Tomorrow is the centenary of the war of independence and there is nothing on Irish TV on it.

Prior to the English/Normans Ireland was not a unified country was my point. It was a series of kingdoms.

It was not one state in modern sense in the 11th century because essentially nowhere in the world was a nation-state as per modern definition in the 11th century. But a country is more than a state. We had one language, one Brehon Law, one Gaelic culture and customs, various kings and high kings and meetings of high kings and the concept of Irishness already existed, seeing as the Irish word for the for the descendants of the Norse for example was Gael-Góidil, foreigner-Gael. And as can be seen from letters exchanged between Rory O'Connor and Diarmuid MacMurrough at the time of the Norman Invasions referencing the arrivals of 'armies of foreigners'. That would not have been the case as the various Irish thuatha considered each other as distinct as they considered people from outside the country.

And Ireland was pretty heavily implicated in that imperial ransacking business. 

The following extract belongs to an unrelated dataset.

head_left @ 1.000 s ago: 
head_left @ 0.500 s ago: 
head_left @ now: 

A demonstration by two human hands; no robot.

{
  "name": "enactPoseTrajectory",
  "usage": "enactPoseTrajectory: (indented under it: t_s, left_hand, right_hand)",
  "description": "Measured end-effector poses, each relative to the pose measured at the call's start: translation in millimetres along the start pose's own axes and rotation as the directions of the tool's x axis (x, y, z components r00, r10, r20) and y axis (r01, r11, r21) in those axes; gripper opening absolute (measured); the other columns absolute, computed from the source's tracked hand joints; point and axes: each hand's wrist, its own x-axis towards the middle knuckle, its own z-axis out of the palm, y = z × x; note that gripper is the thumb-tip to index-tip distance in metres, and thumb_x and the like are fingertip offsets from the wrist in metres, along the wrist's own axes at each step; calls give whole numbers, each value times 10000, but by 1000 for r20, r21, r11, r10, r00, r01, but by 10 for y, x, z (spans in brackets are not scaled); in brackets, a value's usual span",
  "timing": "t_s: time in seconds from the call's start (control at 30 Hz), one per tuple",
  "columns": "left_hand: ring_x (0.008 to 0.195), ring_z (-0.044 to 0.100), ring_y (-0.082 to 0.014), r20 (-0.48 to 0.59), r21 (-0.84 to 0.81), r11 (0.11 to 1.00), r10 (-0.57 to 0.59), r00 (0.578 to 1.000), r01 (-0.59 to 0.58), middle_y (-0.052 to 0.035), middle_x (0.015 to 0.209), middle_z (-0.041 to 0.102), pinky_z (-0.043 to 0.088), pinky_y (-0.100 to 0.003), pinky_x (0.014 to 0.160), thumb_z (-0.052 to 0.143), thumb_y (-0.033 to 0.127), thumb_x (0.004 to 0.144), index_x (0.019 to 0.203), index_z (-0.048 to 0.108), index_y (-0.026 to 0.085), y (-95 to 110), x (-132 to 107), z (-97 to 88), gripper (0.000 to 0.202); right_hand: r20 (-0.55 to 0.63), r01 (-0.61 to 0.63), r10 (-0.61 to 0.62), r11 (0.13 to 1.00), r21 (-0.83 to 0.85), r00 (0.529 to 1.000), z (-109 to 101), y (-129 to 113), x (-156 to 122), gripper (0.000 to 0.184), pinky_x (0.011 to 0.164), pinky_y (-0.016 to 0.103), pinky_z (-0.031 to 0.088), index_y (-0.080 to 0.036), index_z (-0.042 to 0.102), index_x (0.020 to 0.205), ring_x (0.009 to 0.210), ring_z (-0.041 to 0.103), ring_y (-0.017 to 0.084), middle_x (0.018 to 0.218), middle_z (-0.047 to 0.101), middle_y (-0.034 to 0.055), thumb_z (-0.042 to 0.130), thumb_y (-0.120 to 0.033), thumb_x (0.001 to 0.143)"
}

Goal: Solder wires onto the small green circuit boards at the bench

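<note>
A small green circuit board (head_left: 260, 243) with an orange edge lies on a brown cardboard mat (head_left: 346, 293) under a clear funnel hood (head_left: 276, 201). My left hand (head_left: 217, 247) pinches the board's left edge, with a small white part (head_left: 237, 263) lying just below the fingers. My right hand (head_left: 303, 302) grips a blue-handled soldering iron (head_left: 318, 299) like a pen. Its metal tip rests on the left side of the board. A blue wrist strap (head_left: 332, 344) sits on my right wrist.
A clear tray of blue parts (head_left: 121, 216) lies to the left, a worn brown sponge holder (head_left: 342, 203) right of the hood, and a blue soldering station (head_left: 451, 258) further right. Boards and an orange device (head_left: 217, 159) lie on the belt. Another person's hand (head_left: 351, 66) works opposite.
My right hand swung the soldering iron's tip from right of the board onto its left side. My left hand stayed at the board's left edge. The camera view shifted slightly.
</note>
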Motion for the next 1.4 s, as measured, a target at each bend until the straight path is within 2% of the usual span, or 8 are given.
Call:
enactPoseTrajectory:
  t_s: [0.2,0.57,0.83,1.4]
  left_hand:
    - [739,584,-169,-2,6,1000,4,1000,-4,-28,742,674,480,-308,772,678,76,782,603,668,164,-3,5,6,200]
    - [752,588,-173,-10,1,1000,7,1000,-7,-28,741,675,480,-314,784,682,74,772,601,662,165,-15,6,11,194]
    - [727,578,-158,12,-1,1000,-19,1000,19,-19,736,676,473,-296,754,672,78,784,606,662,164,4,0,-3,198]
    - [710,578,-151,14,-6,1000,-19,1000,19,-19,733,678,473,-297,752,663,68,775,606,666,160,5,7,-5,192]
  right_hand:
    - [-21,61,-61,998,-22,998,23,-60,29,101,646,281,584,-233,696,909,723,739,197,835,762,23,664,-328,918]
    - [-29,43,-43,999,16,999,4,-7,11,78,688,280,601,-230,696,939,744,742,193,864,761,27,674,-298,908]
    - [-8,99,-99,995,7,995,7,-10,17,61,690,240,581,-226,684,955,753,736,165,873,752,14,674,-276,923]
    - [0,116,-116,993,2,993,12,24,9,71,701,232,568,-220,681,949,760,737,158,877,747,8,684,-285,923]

No it wasn't. That's akin to saying India was implicated was implicated in British Imperialism because some Indians joined the British Army to make a living for themselves. It is invariable the case that when a country gets invaded and colonised that many will see their best chance of survival as getting food and a steady wage by joining the colonised army. That is a result if imperialism and colonialism.

Irish people were in parliament;

A parliament which banned Irish Catholics from attending or voting or taking up any public office until the 1830s and then implemented various property restrictions after Catholic Emancipation to prevent Catholics from voting then on. It was only from the 1870s onwards that's any significant amount of representatives of the Irish people went to Westminster. If you knew your history would know before that it was the preserve of the Anglo-Irish Protestant Ascendancy, the people who were on the ground in this country implementing Britishoppression(And looking at your post history I imagine you identify strongly with that group)

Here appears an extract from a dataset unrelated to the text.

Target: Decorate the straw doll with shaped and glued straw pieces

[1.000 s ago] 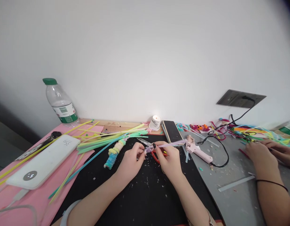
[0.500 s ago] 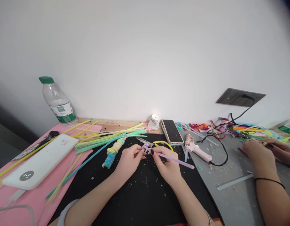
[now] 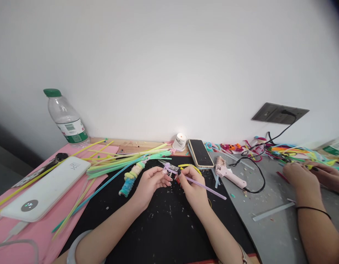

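A purple pipe cleaner (image 3: pixel 206 188) stretches between my two hands above the black mat (image 3: pixel 158 231). My left hand (image 3: pixel 150 182) pinches its coiled left end between thumb and forefinger, the other fingers curled loosely below. My right hand (image 3: pixel 194 187) grips it further along, and its straight tail sticks out to the lower right. Partly hidden behind my fingers lie what look like scissors (image 3: pixel 173 167) and a yellow pipe cleaner (image 3: pixel 195 168). To the left of my left hand rests a wound pastel piece (image 3: pixel 132 178) in pink, yellow and blue.
A bundle of pipe cleaners (image 3: pixel 114 168), a power bank (image 3: pixel 45 189) and a bottle (image 3: pixel 69 123) are at left. Behind my hands stand a small white cup (image 3: pixel 179 142) and a phone (image 3: pixel 201 153). At right are a glue gun (image 3: pixel 229 175) with its cord and a co-worker's hands (image 3: pixel 304 179).
The purple pipe cleaner's short end has straightened out leftward from its bunched position. My left fingers have spread a little, and my right hand has shifted slightly along it.
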A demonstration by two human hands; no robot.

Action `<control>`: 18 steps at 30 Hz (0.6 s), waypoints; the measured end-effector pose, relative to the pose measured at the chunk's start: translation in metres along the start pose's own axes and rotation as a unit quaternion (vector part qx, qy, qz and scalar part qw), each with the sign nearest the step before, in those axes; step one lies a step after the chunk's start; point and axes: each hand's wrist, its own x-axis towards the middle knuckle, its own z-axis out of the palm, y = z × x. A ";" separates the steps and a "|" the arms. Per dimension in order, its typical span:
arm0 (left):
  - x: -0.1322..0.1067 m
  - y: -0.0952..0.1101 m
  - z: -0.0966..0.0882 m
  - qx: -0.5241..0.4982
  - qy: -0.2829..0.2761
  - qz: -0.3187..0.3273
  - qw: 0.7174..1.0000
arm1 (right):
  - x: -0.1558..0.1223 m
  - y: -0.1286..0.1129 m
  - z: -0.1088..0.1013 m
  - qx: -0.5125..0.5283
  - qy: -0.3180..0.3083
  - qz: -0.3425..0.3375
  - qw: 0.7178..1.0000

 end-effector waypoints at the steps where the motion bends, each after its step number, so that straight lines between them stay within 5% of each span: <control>1: 0.000 -0.001 -0.001 -0.027 -0.005 -0.010 1.000 | 0.000 0.001 0.000 0.001 -0.004 0.003 1.000; 18: -0.002 0.009 -0.005 -0.215 -0.150 -0.146 0.954 | 0.010 0.010 -0.003 0.184 0.005 0.082 0.980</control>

were government ministers and occasional prime ministers. 

Name me one British Minister or Prime Minister from Ireland who was not a member of the Anglo Irish Protestant Ascendancy?

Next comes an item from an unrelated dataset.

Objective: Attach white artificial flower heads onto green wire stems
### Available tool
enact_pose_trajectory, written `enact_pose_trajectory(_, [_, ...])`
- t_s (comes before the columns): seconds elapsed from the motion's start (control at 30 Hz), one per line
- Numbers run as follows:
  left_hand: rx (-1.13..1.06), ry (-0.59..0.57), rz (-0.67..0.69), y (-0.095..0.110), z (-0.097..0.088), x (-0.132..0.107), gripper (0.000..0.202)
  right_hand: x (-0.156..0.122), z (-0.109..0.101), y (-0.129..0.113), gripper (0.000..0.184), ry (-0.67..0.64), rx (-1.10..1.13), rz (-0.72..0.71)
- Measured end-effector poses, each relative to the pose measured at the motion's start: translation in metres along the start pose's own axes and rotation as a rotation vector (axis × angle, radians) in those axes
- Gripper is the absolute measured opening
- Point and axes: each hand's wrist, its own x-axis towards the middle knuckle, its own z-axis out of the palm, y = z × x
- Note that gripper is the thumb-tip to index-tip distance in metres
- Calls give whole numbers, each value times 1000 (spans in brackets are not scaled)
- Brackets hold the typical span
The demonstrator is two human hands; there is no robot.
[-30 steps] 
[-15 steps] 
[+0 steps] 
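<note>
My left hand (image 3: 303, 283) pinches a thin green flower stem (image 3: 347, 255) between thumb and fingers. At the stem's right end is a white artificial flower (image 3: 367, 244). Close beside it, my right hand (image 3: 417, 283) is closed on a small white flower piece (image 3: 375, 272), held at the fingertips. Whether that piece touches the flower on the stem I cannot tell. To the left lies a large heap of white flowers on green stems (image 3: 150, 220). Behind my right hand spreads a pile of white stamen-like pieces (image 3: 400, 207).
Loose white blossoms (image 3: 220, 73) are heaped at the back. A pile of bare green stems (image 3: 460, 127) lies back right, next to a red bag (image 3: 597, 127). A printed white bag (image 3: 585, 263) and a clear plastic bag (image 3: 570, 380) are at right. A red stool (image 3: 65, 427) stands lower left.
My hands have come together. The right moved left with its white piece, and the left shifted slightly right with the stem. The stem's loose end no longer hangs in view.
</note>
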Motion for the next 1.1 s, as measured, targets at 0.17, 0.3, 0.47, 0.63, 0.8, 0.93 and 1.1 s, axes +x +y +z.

You think William Petty the "2nd Earl of Shelburne" and Arthur Wellesley the "1st Duke of Wellington" were representative of the Irish people. They would not have even have consider themselves Irish in the way the mass of Irish subsistence farmers who rented land from absentee landlords stolen from their ancestors by the ancestors men like the two mentioned above.

Made up a chunk of the senior leadership of the army

I think you will find it was the exact opposite.

Your entire post has been to lay responsibility for the actions of the British and their minions in the Anglo-Irish Protestant Ascendancy at door of the Irish people they invaded, colonialised, stole land off and oppressed.

Would I be correct in saying that you are a Northern Unionist from a Protestant background by any chance?